Data entries

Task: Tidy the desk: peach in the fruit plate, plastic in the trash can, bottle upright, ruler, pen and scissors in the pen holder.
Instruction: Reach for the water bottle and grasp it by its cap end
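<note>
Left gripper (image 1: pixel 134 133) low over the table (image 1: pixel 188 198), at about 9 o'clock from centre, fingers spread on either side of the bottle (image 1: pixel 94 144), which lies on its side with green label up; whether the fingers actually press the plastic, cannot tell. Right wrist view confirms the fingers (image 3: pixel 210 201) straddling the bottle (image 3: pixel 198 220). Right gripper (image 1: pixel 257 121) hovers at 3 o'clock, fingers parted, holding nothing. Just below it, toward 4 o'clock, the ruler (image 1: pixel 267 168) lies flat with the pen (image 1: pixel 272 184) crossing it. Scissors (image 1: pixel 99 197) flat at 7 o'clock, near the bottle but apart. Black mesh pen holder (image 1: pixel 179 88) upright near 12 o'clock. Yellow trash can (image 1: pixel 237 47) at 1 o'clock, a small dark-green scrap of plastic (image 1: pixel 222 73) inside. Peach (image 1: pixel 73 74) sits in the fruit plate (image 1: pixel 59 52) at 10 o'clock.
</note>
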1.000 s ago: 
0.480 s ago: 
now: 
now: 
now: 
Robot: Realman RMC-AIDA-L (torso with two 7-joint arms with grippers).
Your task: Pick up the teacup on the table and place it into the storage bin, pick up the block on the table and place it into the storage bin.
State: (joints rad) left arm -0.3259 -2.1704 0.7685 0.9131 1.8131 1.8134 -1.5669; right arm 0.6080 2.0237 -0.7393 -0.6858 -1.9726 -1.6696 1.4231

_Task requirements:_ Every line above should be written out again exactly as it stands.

_Answer space:_
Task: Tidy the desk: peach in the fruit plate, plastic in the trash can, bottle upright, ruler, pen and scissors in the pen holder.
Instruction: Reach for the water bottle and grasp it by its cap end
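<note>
Left gripper (image 1: pixel 134 133) low over the table (image 1: pixel 188 198), at about 9 o'clock from centre, fingers spread on either side of the bottle (image 1: pixel 94 144), which lies on its side with green label up; whether the fingers actually press the plastic, cannot tell. Right wrist view confirms the fingers (image 3: pixel 210 201) straddling the bottle (image 3: pixel 198 220). Right gripper (image 1: pixel 257 121) hovers at 3 o'clock, fingers parted, holding nothing. Just below it, toward 4 o'clock, the ruler (image 1: pixel 267 168) lies flat with the pen (image 1: pixel 272 184) crossing it. Scissors (image 1: pixel 99 197) flat at 7 o'clock, near the bottle but apart. Black mesh pen holder (image 1: pixel 179 88) upright near 12 o'clock. Yellow trash can (image 1: pixel 237 47) at 1 o'clock, a small dark-green scrap of plastic (image 1: pixel 222 73) inside. Peach (image 1: pixel 73 74) sits in the fruit plate (image 1: pixel 59 52) at 10 o'clock.
</note>
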1.000 s ago: 
0.480 s ago: 
now: 
now: 
now: 
Robot: Realman RMC-AIDA-L (torso with two 7-joint arms with grippers).
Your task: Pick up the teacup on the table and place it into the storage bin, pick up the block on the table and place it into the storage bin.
State: (joints rad) left arm -0.3259 -2.1704 0.7685 0.9131 1.8131 1.8134 -1.5669; right arm 0.6080 2.0237 -0.7393 -0.6858 -1.9726 -1.6696 1.4231

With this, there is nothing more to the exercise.